● INSTRUCTIONS TO FOLLOW
Filter the records down to the lines that hold the word "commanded", and copy each of those lines.

● Entries taken from a collection
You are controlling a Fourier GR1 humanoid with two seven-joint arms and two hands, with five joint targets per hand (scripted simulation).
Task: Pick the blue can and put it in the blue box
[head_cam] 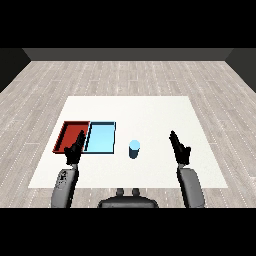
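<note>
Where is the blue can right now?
In the head view, the blue can stands upright on the white table, just right of the light blue tray, untouched by either hand.

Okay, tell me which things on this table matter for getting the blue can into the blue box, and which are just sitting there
Part of the job:
- blue can, upright on the table, right of the trays
- light blue tray
- right hand, open, nearer the can

Just lying about:
- red tray
- left hand, open, over the red tray's near edge
</note>
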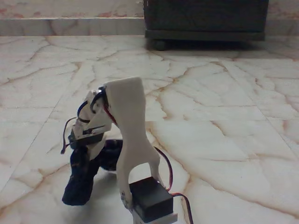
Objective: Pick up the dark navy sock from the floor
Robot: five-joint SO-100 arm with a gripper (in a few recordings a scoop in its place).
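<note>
In the fixed view, the white arm bends forward and down to the left, and its gripper [83,148] is pressed into the top of the dark navy sock [81,179]. The sock hangs from the jaws in a drooping column, and its lower end touches the floor [210,93] at the bottom left. Another fold of the sock shows behind the arm's white link. The jaws look shut on the fabric, though the sock and the wrist partly hide the fingertips. The glossy cream marble has brown veins.
A dark wooden piece of furniture [205,18] stands at the back right on round feet. A marble skirting [70,25] runs along the back left. A black servo block [150,198] and red and black wires sit at the bottom centre. Open floor lies to the right.
</note>
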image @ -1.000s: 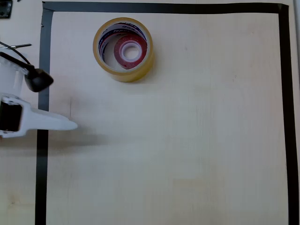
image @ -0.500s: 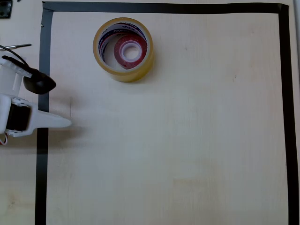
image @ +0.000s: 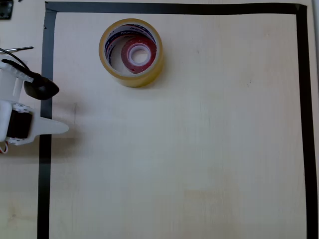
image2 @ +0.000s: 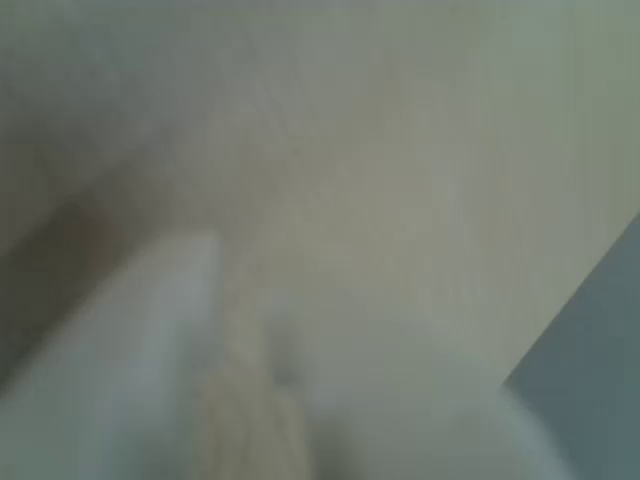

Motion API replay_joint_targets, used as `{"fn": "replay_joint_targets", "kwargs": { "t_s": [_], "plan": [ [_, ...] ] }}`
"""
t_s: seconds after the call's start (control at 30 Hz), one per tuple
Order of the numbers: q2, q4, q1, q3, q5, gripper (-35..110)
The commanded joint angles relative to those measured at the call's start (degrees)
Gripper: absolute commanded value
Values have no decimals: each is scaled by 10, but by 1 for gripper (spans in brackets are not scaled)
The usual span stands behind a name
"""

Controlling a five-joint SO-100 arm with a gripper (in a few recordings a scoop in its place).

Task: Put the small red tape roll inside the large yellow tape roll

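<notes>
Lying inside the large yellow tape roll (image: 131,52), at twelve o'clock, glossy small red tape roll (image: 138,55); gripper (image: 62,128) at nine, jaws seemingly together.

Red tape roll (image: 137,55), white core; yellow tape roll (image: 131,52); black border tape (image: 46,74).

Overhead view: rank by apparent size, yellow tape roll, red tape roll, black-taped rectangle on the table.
1. Black tape border: frames nearly the whole table surface, by far the largest.
2. Large yellow tape roll: wide ring.
3. Small red tape roll: smallest, lying inside the yellow roll's core, roughly half its width.
</notes>
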Motion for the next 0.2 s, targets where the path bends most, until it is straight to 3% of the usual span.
{"fn": "replay_joint_targets", "kwargs": {
  "t_s": [0.0,0.17],
  "plan": [
    [17,4,8,-6,16,1],
    [17,4,8,-6,16,1]
  ]
}}
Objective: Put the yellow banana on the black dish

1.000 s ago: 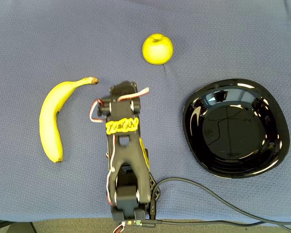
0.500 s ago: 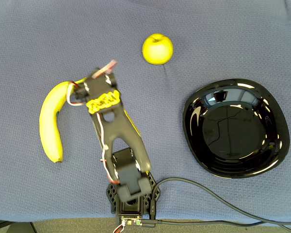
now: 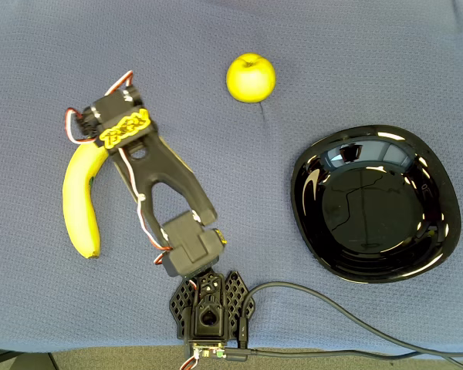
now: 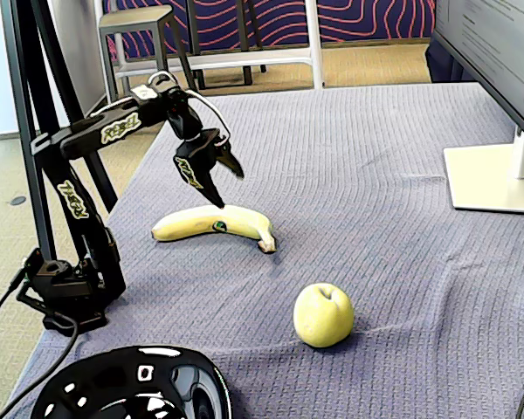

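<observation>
Two pieces of fruit lie on the worktop [image 3: 370, 62], which is covered with a blue-grey cloth: the yellow banana [image 3: 79, 202] and a yellow-green apple [image 3: 251, 77]. In the overhead view the banana is at the left side, curved, with its upper end hidden under the black arm [image 3: 158, 177]; the apple is near the top middle, well apart from it. The black dish [image 3: 374, 202] sits at the right side, glossy, with nothing in it, far from the banana. In the fixed view the gripper [image 4: 220, 179] hangs just above the middle of the banana [image 4: 211, 223], pointing down, and its fingers [image 4: 196, 177] are spread apart, with nothing between them; they seem not to touch the fruit. The small dark sticker [image 4: 218, 227] on the banana is visible below the fingers, and the brown stem tip [image 4: 267, 247] points toward the apple [image 4: 323, 315]. A monitor foot [image 4: 493, 179] stands at the right edge of this view.
</observation>
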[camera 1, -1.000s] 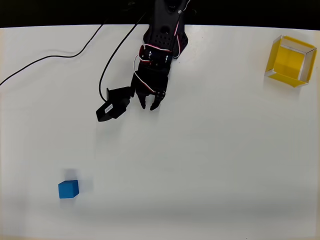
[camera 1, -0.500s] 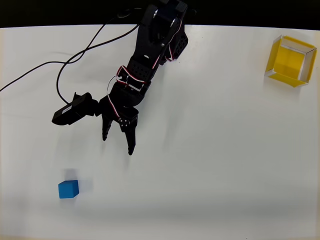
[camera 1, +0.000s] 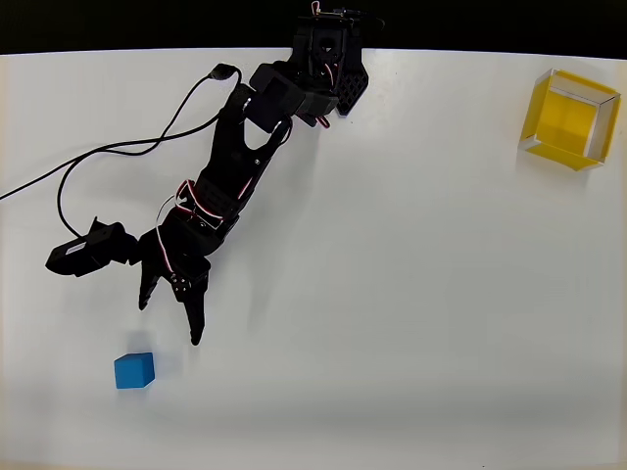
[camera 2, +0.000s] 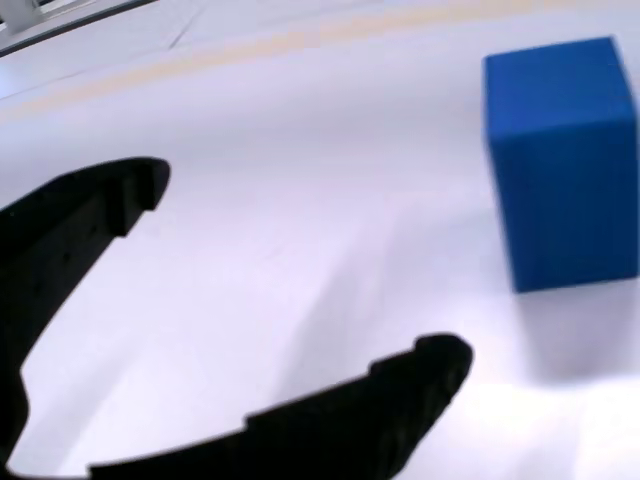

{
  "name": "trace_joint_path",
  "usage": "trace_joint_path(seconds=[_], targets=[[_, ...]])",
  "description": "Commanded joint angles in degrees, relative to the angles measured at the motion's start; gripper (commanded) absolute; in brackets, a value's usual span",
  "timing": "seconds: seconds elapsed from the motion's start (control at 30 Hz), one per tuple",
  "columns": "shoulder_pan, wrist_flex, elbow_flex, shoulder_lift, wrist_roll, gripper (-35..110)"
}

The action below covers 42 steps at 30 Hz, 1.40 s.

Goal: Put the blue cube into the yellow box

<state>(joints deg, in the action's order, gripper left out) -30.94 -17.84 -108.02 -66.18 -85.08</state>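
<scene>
The blue cube (camera 1: 134, 371) rests on the white table at the lower left of the overhead view. In the wrist view the blue cube (camera 2: 562, 160) stands at the right, beyond the fingers. My black gripper (camera 1: 169, 320) hangs open a short way above and right of the cube in the overhead view, nothing between its fingers, fingertips pointing down the picture. The wrist view shows the open gripper (camera 2: 305, 270) with bare table between its two black fingers. Far off at the top right sits the yellow box (camera 1: 569, 119), open-topped with pale rims.
A black cable (camera 1: 127, 147) loops over the table's upper left toward the arm's base (camera 1: 328, 59). The table's far edge (camera 1: 470, 49) meets a dark background along the top. White tabletop (camera 1: 411, 294) spreads between the cube and the box.
The arm has swung left and stretched down the overhead picture, bringing the gripper from near the base to just above the cube. Its fingers have spread apart. Cube and box stayed put.
</scene>
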Motion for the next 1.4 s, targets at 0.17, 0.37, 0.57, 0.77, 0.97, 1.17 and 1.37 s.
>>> trace_joint_path(seconds=[0.17, 0.37, 0.57, 0.77, 0.97, 1.17, 1.37], targets=[[-1.3, -3.3, 21.1, 7.6, -2.6, 52], [-1.2, -2.5, 33.8, 16.9, -3.9, 52], [-1.1, -1.3, 42.5, 23.7, -4.5, 52], [-0.7, 3.3, 53.0, 29.4, -4.4, 52], [-0.4, 4.9, 61.2, 34.5, -4.6, 51], [-0.2, 6.2, 68.0, 38.7, -4.8, 50], [-0.1, 6.1, 72.7, 42.2, -4.5, 48]])
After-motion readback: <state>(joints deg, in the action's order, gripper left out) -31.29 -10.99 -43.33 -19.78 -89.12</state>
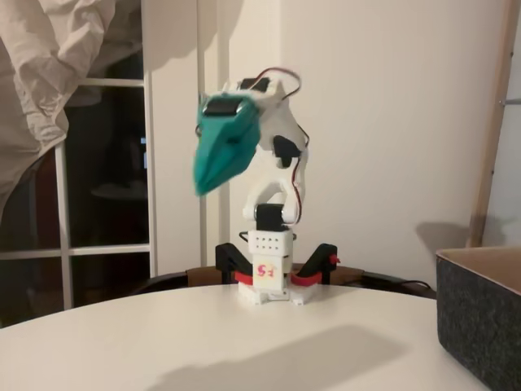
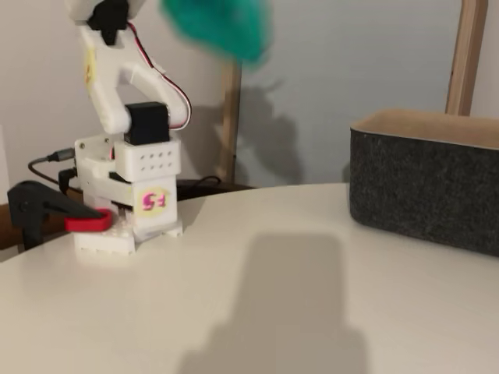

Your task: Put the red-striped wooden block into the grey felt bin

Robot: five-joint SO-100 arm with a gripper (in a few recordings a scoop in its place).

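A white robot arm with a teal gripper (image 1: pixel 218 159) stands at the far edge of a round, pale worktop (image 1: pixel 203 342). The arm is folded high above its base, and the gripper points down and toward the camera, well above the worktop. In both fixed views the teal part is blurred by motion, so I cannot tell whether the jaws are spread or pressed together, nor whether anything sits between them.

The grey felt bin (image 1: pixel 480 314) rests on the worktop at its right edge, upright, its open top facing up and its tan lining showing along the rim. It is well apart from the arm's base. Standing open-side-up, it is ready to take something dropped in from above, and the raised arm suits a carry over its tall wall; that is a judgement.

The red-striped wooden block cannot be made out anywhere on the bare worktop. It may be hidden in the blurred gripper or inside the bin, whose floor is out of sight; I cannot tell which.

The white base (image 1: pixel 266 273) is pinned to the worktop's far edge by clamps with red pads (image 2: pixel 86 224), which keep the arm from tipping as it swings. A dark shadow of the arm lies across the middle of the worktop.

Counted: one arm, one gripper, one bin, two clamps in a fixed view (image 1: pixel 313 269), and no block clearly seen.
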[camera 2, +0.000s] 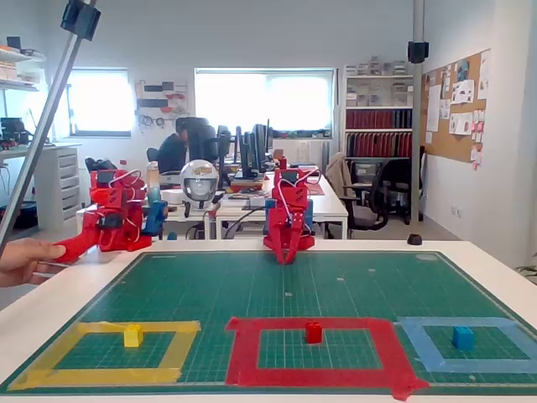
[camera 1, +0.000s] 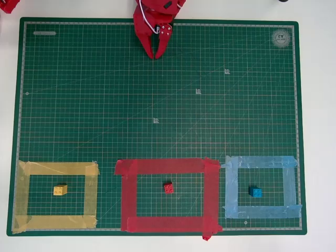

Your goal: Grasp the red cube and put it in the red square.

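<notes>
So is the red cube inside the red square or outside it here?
Inside. The red cube sits on green mat enclosed by the red square, clear of the tape in both views, with nothing touching it.

Cutting mat point(camera 1: 157, 105): matt green, rubbery-looking sheet, fine printed grid, soft sheen in the fixed view. Table point(camera 1: 317, 131): smooth white, low gloss. Red square point(camera 1: 168, 166): wide red tape, matt, wrinkled with ragged overlapping corners. Yellow tape outline point(camera 1: 58, 168) and light blue tape outline point(camera 1: 260, 162): thinner, semi-translucent, creased, grid showing through. Red cube point(camera 1: 168, 188), yellow block point(camera 1: 60, 190), blue block point(camera 1: 255, 192): hard moulded plastic, slightly glossy, studded tops. Gripper point(camera 1: 156, 56): red plastic, dull finish, looks 3D-printed.
</notes>
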Tool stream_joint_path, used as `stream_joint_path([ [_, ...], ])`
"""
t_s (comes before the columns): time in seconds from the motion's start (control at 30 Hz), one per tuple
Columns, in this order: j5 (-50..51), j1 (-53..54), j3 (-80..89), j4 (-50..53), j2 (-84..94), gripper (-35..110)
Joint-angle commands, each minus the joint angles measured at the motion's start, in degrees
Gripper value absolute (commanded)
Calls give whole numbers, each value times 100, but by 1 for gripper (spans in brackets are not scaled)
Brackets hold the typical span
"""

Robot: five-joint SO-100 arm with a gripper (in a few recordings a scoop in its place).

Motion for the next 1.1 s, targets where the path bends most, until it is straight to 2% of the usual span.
stream_joint_path([
  [0.0, -149, -167, 35, 158, 79, 2],
  [1.07, -97, -185, 35, 149, 132, 2],
])
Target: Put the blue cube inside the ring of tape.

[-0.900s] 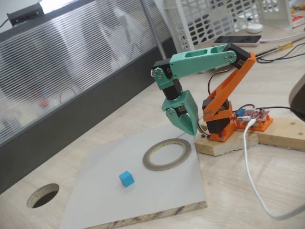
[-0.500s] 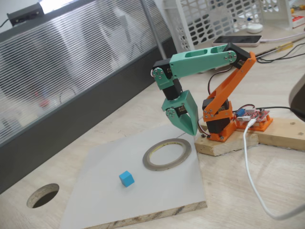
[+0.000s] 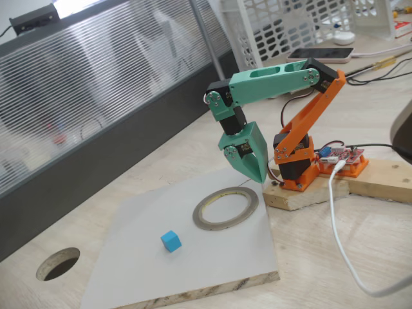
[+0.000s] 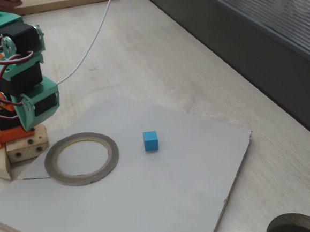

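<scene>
here the fingers (image 3: pixel 252 168) hang pressed together into one green wedge, empty, tip aimed down at the far rim of the ring of tape (image 3: pixel 225 208) and stopping short of the grey board (image 3: pixel 193 264) that lies on the counter (image 3: pixel 335 257). in the other fixed view the green wrist block (image 4: pixel 33 104) stands just behind the ring of tape (image 4: pixel 82 158), beside the wooden foot of the arm's base (image 4: pixel 18 151).

the blue cube (image 3: pixel 170 241) sits flat on the board, outside the ring and apart from it, toward the board's near edge in that view; in the other fixed view the blue cube (image 4: pixel 151 140) lies just to the right of the ring, nothing touching it.

as i judge it, the main risks are these: the fingers must pass over the ring to reach the cube, and a low sweep could catch the thin roll and shove it. a cube this small leaves little margin, so fingers coming down off-centre could knock it sliding on the smooth board. released from too high, it could bounce out over the low rim.

the cube has no long axis. it rests square on one face, its side edges turned a little askew to the board's edges. the ring lies flat, opening facing up.
</scene>
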Controlling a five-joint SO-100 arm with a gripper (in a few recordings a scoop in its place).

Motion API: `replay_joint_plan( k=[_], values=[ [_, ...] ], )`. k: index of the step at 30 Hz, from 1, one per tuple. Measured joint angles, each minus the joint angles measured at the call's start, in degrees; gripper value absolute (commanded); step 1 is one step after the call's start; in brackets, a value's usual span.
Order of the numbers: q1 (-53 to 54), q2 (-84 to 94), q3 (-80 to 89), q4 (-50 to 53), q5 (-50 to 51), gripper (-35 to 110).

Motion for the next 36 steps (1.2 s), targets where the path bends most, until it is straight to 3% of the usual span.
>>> replay_joint_plan(
  k=[8, 26, 36],
  values=[
    [0.0, 0.0, -0.3, 0.0, -0.4, 0],
    [-0.4, -9.3, -22.9, 0.8, -0.4, 0],
    [-15.5, -14.3, -23.5, 0.3, 0.0, 0]
  ],
)
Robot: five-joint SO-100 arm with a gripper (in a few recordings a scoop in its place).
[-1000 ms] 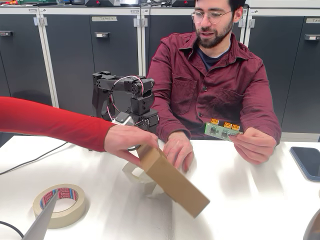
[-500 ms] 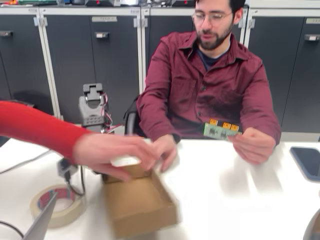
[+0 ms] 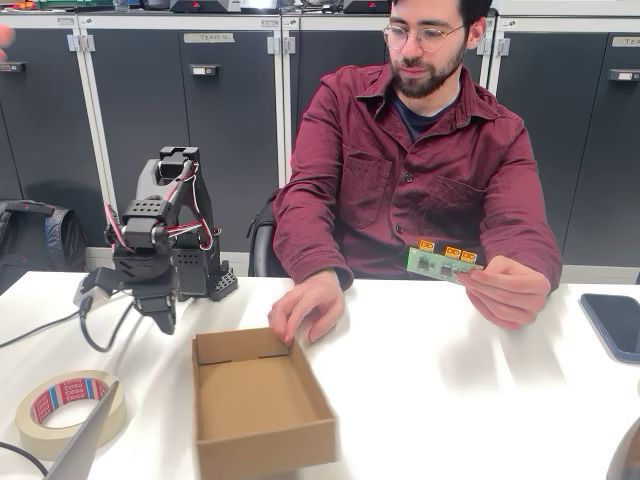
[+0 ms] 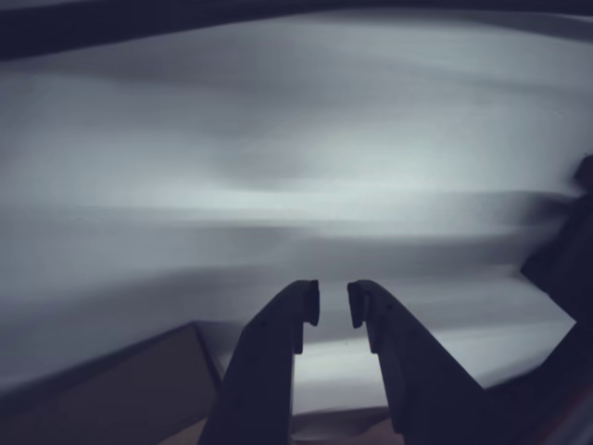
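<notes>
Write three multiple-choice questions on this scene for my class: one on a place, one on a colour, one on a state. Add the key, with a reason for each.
1. In the fixed view, where is the tool relative to the box?
A inside it
B left of it, outside
C right of it

2. What colour is the small board held in the person's hand?
A green
B blue
C white

3. How does the box stand?
A taped shut
B on its side
C upright, open at the top

Key: 1 B, the tool points down beside the box's left wall. 2 A, the board is green with orange parts. 3 C, the box's bare floor shows from above.
</notes>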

● RESULT
The commanded joint angles relative to those measured at the call's start (degrees)
Gripper: absolute commanded value
  "description": "Commanded joint angles in degrees, relative to the angles measured at the motion's start; gripper (commanded) absolute; in brackets, a value's usual span",
Gripper value absolute (commanded)
Motion API: `replay_joint_plan( k=[_], values=[ [_, ...] ], )`. k: index of the step at 30 Hz, from 1, one per tuple. Measured joint angles, each minus the joint angles measured at the call's start, in degrees; gripper value absolute (commanded); step 1 is one step after the call's start; in brackets, a value's usual span.

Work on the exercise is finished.